Task description. When you copy the listing, reproduce each line as it appears and omit every image.

Segment Start: Data extract

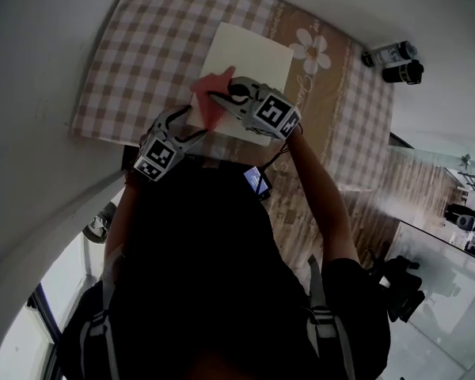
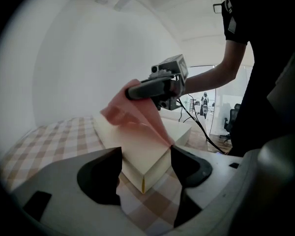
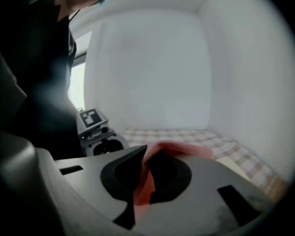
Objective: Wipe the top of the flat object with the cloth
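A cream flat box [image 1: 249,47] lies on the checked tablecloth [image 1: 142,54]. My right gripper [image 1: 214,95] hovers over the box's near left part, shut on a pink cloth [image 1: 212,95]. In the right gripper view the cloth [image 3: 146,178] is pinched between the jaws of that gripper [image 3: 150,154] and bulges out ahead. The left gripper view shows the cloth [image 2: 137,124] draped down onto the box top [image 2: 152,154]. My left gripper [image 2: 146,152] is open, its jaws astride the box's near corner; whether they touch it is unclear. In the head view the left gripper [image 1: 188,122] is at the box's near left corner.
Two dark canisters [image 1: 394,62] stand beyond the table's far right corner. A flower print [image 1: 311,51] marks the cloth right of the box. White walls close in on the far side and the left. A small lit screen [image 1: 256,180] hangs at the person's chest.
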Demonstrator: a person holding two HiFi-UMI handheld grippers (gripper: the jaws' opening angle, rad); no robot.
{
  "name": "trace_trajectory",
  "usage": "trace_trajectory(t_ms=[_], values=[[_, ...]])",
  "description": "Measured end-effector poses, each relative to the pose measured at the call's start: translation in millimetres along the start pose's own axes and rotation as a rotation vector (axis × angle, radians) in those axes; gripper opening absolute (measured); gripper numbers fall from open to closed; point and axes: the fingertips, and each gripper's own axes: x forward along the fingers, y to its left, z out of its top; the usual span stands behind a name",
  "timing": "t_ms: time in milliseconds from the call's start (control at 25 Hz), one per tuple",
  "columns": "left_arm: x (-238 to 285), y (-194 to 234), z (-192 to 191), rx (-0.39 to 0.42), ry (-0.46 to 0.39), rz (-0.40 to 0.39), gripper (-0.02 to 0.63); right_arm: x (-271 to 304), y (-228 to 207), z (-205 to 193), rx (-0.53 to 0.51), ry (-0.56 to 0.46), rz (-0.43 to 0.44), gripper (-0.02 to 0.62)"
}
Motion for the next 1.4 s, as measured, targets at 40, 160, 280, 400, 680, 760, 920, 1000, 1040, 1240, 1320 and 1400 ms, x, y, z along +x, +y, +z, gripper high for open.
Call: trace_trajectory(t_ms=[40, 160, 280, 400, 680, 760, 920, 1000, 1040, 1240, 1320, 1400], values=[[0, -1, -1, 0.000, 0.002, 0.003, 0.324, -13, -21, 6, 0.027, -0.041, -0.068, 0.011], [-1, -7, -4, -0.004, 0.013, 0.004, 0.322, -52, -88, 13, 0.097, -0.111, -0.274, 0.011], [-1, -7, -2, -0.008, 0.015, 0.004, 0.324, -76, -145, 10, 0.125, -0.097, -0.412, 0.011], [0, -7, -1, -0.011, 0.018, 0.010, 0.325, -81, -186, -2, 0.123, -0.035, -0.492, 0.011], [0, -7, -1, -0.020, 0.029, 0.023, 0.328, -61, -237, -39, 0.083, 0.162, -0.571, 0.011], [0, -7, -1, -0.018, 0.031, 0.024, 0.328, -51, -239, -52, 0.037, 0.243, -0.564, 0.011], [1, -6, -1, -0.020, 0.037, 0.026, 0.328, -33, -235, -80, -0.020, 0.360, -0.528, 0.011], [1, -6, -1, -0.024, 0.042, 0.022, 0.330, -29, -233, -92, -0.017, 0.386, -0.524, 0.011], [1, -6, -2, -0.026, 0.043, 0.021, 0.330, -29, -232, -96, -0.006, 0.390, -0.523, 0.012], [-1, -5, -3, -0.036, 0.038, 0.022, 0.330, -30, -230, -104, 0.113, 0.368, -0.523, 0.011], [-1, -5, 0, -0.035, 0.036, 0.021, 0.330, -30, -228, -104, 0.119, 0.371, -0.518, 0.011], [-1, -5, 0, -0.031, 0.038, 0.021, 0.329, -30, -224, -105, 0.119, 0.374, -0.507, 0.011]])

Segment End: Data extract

Response area.
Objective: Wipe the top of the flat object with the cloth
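A cream flat box [image 1: 249,47] lies on the checked tablecloth [image 1: 142,54]. My right gripper [image 1: 214,95] hovers over the box's near left part, shut on a pink cloth [image 1: 212,95]. In the right gripper view the cloth [image 3: 146,178] is pinched between the jaws of that gripper [image 3: 150,154] and bulges out ahead. The left gripper view shows the cloth [image 2: 137,124] draped down onto the box top [image 2: 152,154]. My left gripper [image 2: 146,152] is open, its jaws astride the box's near corner; whether they touch it is unclear. In the head view the left gripper [image 1: 188,122] is at the box's near left corner.
Two dark canisters [image 1: 394,62] stand beyond the table's far right corner. A flower print [image 1: 311,51] marks the cloth right of the box. White walls close in on the far side and the left. A small lit screen [image 1: 256,180] hangs at the person's chest.
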Demonstrator: a person holding two HiFi-UMI handheld grippers (gripper: the jaws' opening angle, rad); no robot.
{
  "name": "trace_trajectory",
  "usage": "trace_trajectory(t_ms=[_], values=[[_, ...]])",
  "description": "Measured end-effector poses, each relative to the pose measured at the call's start: translation in millimetres along the start pose's own axes and rotation as a rotation vector (axis × angle, radians) in those axes; gripper opening absolute (measured); gripper numbers fall from open to closed; point and axes: the fingertips, and each gripper's own axes: x forward along the fingers, y to its left, z out of its top; the usual span stands behind a name",
  "timing": "t_ms: time in milliseconds from the call's start (control at 25 Hz), one per tuple",
  "columns": "left_arm: x (-238 to 285), y (-194 to 234), z (-192 to 191), rx (-0.39 to 0.42), ry (-0.46 to 0.39), rz (-0.40 to 0.39), gripper (-0.02 to 0.63); right_arm: x (-271 to 304), y (-228 to 207), z (-205 to 193), rx (-0.53 to 0.51), ry (-0.56 to 0.46), rz (-0.43 to 0.44), gripper (-0.02 to 0.62)"
}
Motion for the next 1.4 s, as measured, targets at 40, 160, 280, 400, 680, 760, 920, 1000, 1040, 1240, 1320 and 1400 ms, x, y, z along +x, +y, +z, gripper high for open.
Call: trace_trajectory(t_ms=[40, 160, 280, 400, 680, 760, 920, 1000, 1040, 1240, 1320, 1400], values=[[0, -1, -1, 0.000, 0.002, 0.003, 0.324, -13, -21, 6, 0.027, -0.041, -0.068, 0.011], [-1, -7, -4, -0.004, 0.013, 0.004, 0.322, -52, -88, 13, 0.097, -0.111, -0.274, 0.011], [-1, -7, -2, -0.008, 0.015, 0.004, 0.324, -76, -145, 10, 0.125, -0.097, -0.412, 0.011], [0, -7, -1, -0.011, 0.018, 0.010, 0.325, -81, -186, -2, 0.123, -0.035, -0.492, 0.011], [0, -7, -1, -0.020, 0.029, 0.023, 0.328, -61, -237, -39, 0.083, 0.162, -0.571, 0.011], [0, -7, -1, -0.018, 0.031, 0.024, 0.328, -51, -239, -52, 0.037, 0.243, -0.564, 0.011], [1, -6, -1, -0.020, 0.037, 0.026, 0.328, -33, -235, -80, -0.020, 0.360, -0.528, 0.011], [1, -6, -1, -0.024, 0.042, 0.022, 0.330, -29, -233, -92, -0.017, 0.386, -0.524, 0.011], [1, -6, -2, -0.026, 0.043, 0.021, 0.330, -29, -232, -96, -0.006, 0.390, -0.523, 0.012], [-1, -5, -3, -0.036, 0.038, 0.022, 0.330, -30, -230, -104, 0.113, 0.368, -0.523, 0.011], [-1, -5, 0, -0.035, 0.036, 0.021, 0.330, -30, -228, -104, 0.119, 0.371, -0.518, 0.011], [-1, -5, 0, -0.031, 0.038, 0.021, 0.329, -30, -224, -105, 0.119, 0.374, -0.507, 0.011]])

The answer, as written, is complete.